Work task – Your answer is to be every line of the material that includes the string "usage".

Entries provided –
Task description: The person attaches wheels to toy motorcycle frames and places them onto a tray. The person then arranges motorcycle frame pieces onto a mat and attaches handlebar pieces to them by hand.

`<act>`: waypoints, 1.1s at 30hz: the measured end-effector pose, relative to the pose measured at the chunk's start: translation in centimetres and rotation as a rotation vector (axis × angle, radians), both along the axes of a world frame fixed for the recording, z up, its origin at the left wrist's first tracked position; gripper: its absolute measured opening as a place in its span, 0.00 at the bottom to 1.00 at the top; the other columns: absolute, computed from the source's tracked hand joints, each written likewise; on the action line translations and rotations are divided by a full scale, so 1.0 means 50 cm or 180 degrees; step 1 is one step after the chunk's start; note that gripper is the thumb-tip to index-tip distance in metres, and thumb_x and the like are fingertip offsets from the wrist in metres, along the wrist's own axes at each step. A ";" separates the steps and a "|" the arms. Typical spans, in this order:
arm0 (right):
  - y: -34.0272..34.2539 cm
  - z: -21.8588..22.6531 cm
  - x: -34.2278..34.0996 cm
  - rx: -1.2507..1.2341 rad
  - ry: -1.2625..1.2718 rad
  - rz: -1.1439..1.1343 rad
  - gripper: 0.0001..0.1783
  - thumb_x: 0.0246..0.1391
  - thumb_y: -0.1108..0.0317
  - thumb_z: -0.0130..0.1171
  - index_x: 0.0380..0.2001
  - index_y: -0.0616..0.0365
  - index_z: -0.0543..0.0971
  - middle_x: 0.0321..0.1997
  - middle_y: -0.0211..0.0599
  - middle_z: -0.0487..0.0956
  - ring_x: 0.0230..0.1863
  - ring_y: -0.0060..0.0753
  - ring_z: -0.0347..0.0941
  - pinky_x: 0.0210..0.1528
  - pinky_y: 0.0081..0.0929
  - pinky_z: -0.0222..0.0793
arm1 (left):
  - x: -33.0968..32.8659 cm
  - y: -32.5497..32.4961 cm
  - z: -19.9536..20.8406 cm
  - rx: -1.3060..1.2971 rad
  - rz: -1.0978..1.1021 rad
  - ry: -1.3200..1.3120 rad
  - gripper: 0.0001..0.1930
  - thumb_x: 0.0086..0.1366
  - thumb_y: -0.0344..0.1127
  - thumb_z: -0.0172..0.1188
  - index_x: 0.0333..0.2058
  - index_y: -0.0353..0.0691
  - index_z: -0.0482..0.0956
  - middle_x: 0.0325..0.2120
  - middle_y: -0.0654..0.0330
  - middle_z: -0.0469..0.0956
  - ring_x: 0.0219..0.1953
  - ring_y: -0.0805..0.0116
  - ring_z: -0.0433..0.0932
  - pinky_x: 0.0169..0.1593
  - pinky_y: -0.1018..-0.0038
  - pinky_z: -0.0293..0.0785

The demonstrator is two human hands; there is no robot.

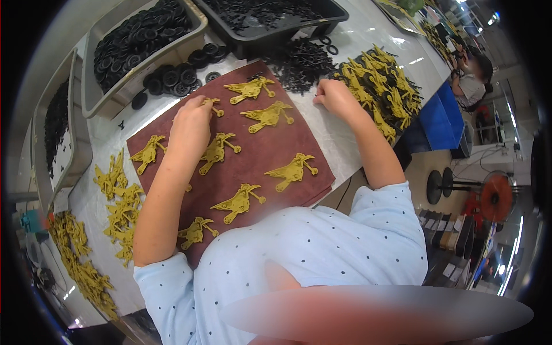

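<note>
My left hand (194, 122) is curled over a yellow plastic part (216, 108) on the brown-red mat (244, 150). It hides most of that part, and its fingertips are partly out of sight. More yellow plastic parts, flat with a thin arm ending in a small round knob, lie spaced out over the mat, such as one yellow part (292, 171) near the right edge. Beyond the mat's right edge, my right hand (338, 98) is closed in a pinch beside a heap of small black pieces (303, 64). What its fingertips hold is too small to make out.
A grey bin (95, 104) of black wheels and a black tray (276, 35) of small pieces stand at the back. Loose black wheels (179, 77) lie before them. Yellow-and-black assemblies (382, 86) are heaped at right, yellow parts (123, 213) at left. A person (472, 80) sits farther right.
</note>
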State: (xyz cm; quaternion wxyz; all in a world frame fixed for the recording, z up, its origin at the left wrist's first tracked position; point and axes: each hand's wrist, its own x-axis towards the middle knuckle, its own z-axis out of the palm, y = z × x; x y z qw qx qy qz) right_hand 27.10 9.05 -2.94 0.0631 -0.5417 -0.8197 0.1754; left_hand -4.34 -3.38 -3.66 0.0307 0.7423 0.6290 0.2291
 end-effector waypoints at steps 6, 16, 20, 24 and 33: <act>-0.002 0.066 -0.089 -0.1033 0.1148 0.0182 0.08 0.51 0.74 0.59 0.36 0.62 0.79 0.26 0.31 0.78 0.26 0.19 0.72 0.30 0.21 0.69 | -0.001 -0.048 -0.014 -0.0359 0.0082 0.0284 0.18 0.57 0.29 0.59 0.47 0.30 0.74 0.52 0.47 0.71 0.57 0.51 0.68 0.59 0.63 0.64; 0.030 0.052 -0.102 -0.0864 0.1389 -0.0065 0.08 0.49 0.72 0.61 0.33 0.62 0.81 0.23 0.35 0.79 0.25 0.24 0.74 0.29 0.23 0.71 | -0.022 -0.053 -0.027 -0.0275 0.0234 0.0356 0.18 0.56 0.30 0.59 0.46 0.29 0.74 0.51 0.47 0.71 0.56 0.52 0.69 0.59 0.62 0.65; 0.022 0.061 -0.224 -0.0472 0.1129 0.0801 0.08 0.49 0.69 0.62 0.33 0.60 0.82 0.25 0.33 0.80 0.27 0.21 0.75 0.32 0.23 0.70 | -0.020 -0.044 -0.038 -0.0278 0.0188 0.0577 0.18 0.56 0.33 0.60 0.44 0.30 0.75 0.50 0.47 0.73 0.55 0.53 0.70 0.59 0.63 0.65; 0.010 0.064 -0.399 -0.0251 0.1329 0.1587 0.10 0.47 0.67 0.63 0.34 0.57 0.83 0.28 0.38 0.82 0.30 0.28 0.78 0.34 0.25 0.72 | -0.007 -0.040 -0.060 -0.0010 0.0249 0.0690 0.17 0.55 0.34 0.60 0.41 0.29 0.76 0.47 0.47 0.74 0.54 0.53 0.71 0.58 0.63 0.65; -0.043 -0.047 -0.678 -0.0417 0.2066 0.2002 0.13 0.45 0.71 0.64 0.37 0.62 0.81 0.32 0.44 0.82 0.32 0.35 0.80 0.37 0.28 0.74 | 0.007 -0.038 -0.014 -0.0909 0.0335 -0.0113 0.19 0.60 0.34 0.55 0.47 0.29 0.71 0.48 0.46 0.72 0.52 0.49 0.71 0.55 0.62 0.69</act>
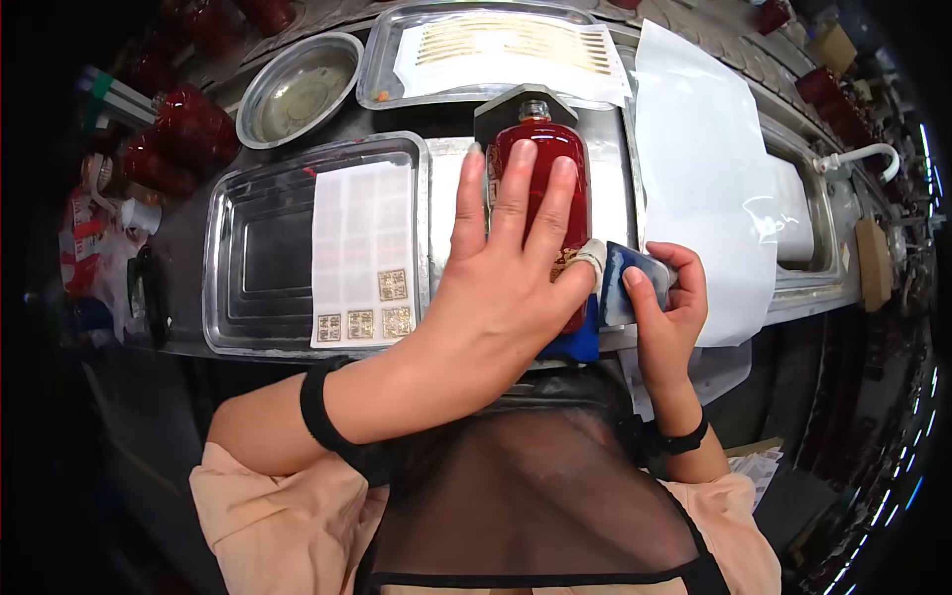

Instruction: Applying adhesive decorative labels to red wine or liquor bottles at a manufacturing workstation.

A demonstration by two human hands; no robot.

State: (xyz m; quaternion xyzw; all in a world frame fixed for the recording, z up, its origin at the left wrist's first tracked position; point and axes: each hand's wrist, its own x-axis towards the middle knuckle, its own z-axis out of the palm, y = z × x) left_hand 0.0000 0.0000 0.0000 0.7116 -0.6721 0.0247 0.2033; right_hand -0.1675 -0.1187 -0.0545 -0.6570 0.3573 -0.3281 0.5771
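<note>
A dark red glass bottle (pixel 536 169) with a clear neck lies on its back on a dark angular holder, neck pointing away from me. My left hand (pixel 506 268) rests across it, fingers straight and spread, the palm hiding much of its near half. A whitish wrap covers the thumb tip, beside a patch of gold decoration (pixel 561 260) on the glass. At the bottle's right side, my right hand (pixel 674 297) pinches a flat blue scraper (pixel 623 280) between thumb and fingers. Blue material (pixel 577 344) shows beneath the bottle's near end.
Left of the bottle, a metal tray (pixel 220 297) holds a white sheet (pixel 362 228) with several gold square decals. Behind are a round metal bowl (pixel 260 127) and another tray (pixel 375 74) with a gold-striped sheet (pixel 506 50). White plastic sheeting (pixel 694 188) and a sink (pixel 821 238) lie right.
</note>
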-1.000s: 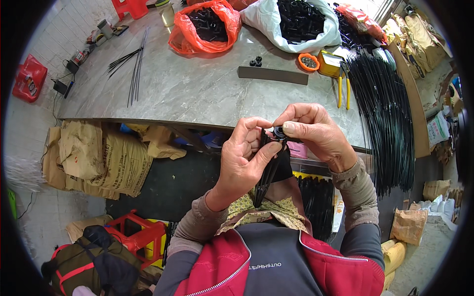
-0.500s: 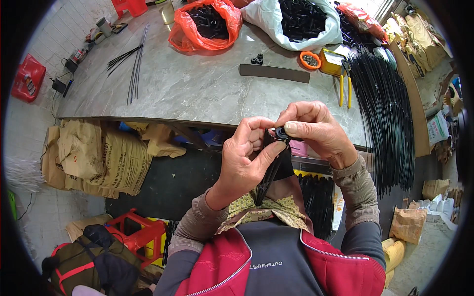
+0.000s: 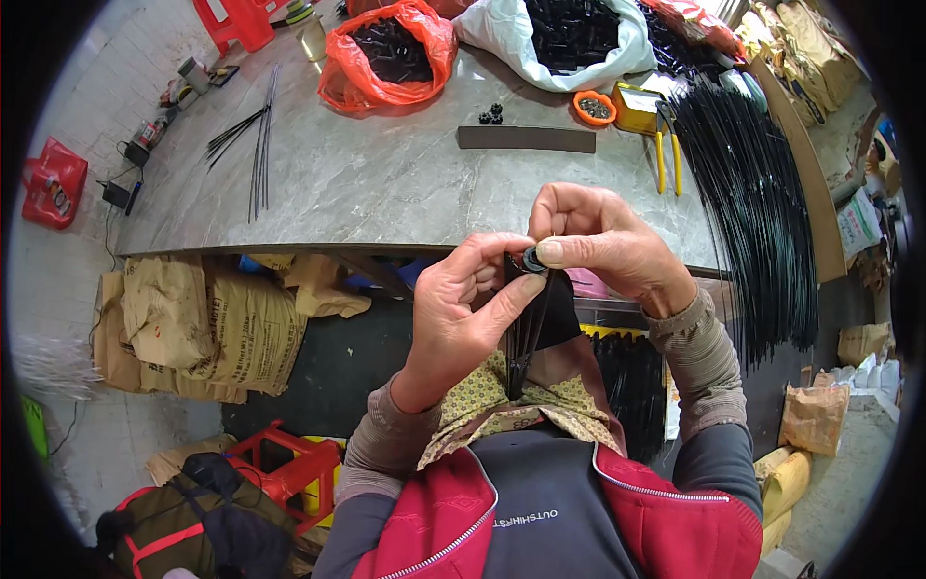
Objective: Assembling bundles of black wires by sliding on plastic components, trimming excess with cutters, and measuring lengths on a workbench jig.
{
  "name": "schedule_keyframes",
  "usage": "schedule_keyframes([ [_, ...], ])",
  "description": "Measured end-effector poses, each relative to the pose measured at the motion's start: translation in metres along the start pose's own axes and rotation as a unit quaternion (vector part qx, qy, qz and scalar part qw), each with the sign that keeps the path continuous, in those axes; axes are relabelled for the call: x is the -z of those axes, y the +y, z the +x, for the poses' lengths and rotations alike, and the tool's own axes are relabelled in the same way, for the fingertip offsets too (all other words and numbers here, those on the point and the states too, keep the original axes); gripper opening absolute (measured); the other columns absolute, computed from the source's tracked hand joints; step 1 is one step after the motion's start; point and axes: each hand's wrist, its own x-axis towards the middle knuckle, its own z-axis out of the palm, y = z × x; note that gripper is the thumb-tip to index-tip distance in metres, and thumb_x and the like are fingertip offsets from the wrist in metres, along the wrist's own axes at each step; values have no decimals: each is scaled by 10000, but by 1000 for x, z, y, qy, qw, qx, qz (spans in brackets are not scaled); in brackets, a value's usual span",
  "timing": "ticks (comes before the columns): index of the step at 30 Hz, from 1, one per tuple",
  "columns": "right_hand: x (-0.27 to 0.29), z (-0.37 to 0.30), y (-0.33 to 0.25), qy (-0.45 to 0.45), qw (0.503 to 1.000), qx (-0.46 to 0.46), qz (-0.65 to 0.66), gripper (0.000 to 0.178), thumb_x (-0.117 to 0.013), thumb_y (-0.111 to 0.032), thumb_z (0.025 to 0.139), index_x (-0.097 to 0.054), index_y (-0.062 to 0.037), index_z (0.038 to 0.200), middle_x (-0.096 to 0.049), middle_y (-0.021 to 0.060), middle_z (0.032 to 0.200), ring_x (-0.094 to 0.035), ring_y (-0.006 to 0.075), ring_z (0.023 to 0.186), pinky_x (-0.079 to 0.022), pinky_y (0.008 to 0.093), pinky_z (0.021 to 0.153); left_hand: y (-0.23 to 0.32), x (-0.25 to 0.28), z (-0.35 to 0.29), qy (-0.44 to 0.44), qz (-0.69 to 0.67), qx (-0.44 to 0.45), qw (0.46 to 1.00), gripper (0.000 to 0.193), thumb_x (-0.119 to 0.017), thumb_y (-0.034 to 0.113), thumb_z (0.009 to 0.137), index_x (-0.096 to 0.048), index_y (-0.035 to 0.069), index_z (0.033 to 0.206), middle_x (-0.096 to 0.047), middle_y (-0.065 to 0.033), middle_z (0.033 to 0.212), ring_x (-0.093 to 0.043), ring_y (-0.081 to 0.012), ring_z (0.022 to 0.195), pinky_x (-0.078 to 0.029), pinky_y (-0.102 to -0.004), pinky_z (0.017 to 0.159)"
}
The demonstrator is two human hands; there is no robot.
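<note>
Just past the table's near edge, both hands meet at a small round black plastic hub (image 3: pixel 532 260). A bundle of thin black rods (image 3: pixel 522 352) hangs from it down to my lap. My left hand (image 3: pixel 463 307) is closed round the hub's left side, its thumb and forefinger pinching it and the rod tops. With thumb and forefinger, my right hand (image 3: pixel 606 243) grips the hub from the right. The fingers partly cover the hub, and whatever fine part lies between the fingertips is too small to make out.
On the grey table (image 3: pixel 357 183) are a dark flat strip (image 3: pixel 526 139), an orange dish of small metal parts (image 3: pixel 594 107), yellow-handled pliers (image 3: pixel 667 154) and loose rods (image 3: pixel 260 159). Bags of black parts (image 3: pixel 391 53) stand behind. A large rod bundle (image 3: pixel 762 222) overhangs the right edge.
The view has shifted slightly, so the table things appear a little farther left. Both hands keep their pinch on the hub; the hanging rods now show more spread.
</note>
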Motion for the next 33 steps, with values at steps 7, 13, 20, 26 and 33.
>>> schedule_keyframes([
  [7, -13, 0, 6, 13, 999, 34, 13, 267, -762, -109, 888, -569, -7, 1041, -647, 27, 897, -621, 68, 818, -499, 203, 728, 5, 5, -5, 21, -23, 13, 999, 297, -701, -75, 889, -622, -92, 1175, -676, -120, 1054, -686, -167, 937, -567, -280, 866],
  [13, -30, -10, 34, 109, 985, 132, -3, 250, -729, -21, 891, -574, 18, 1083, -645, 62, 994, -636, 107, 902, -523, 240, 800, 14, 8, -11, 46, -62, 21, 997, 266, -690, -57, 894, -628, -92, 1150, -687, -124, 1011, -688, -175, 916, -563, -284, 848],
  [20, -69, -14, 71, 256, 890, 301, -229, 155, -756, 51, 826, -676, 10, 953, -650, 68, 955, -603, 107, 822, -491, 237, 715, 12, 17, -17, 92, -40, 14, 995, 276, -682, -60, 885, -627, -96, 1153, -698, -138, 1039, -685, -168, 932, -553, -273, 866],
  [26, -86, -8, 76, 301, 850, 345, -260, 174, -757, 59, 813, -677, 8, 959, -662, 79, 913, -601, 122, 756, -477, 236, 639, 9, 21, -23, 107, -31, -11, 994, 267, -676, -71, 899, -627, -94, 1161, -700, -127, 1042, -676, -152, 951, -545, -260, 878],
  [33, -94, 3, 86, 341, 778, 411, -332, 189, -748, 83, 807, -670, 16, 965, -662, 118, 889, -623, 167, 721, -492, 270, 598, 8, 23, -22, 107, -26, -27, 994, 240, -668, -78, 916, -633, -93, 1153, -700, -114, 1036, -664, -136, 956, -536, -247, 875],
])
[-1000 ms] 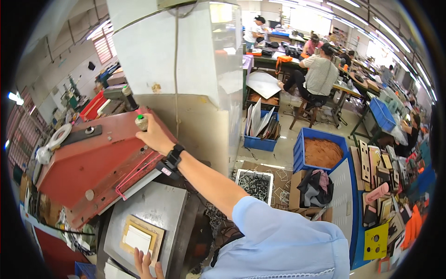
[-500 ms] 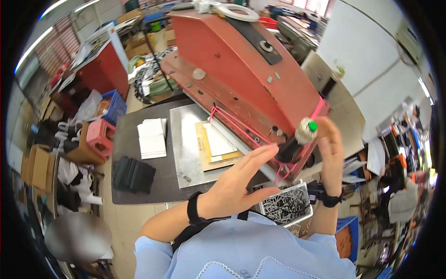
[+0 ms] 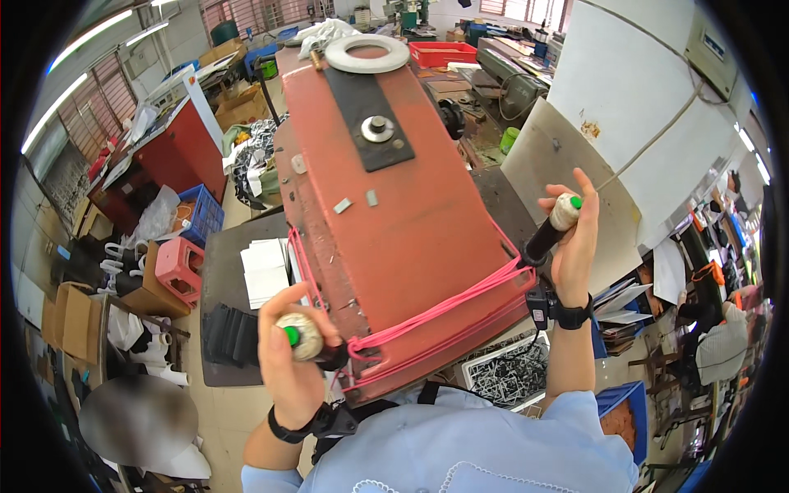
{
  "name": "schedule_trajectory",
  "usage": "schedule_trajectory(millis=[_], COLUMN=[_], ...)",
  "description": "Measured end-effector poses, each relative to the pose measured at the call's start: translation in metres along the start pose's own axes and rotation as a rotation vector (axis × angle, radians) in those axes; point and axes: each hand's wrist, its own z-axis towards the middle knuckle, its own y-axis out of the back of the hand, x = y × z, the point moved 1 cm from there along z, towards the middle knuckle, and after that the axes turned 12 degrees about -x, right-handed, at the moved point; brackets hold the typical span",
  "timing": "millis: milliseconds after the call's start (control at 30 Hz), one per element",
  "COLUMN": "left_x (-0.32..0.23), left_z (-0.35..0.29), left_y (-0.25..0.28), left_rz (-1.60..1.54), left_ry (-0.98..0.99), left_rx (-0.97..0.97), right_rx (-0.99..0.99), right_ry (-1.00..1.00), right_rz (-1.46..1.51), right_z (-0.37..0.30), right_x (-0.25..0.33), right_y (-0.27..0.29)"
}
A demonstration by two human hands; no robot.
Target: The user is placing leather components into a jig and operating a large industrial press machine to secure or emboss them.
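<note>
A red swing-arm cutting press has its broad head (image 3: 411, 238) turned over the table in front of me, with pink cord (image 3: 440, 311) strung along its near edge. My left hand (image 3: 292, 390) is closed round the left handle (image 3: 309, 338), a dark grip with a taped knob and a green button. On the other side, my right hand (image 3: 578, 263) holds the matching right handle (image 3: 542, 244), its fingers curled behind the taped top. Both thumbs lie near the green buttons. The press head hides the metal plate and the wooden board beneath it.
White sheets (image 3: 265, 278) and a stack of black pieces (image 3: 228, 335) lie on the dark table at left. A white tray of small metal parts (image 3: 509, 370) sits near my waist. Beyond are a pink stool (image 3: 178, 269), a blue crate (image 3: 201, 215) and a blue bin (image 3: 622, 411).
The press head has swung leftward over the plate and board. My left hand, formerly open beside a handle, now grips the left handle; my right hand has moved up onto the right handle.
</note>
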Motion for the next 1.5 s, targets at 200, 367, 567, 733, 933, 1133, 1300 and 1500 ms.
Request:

Reply to the exercise –
  "usage": "schedule_keyframes([ [_, ...], ])",
  "usage": "schedule_trajectory(millis=[_], COLUMN=[_], ...)",

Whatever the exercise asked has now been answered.